[Opening Supplied entries section]
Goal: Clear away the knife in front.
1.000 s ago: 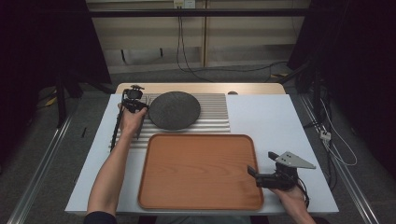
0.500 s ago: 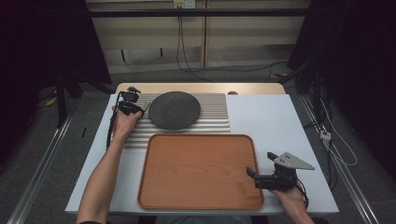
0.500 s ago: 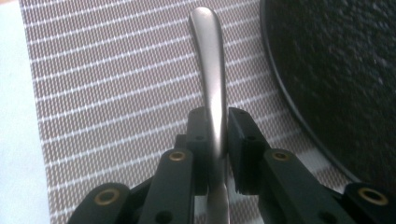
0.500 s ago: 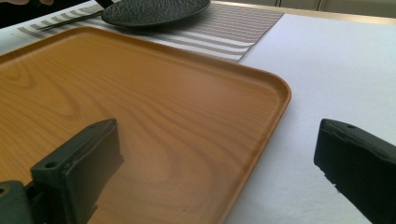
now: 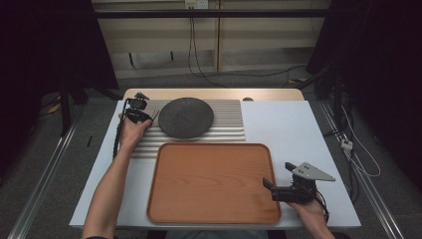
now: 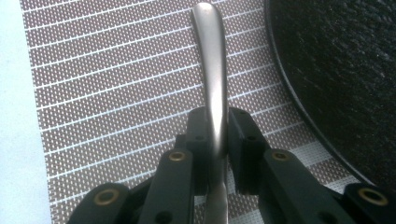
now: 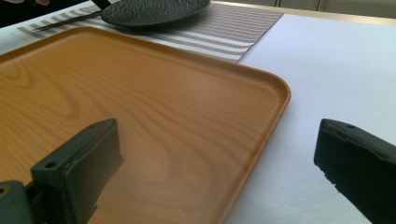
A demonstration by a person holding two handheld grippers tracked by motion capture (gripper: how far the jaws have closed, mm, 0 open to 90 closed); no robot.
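brushed metal utensil handle; rough matt black plate; smooth wood tray.

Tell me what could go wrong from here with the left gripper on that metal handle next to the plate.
The left gripper pinches a smooth, curved metal handle partway along it, so it may slip or pivot when lifted. The dark plate lies close beside it on the striped mat; a swing could knock its rim.

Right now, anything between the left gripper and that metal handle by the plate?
Nothing visible. The left gripper already has its jaws closed on the metal utensil handle, over the striped placemat. The dark plate sits beside it, apart from the handle.
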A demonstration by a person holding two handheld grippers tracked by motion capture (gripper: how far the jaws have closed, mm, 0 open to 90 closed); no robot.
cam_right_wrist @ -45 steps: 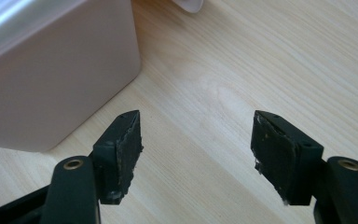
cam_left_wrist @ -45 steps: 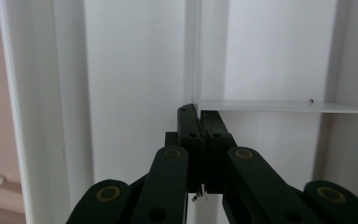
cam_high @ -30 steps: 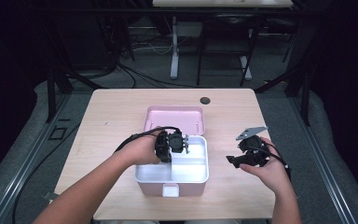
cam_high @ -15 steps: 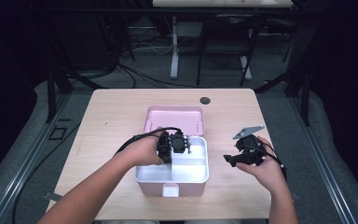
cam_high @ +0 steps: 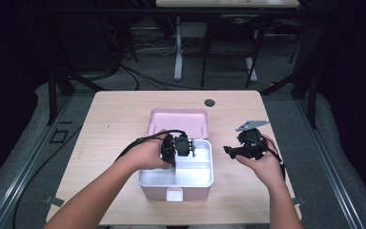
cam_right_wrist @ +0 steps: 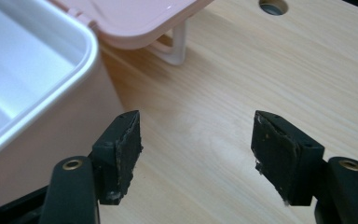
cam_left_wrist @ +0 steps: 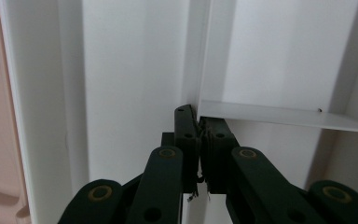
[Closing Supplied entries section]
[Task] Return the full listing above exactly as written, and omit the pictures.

[Result]
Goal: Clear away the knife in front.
1.000 s ago: 
0.500 s ago: 
0.500 s ago: 
0.500 s ago: 
now: 
now: 
now: 
A demonstration by a person holding two handheld grippers tracked by motion capture (gripper: how far the jaws have closed, mm, 0 open to 90 closed); no robot.
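brushed metal utensil handle; rough matt black plate; smooth wood tray.

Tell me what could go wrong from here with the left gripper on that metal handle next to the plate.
The left gripper pinches a smooth, curved metal handle partway along it, so it may slip or pivot when lifted. The dark plate lies close beside it on the striped mat; a swing could knock its rim.

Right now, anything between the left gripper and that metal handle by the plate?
Nothing visible. The left gripper already has its jaws closed on the metal utensil handle, over the striped placemat. The dark plate sits beside it, apart from the handle.
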A demonstration by a person holding two handheld grippers tracked by motion capture (gripper: how far the jaws have closed, mm, 0 open to 90 closed); no robot.
cam_right_wrist @ -45 steps: 
cam_left_wrist @ -45 steps: 
cam_high @ -30 steps: 
cam_high @ -15 steps: 
cam_high @ +0 steps: 
cam_right_wrist @ +0 steps: 
cam_left_wrist @ +0 steps: 

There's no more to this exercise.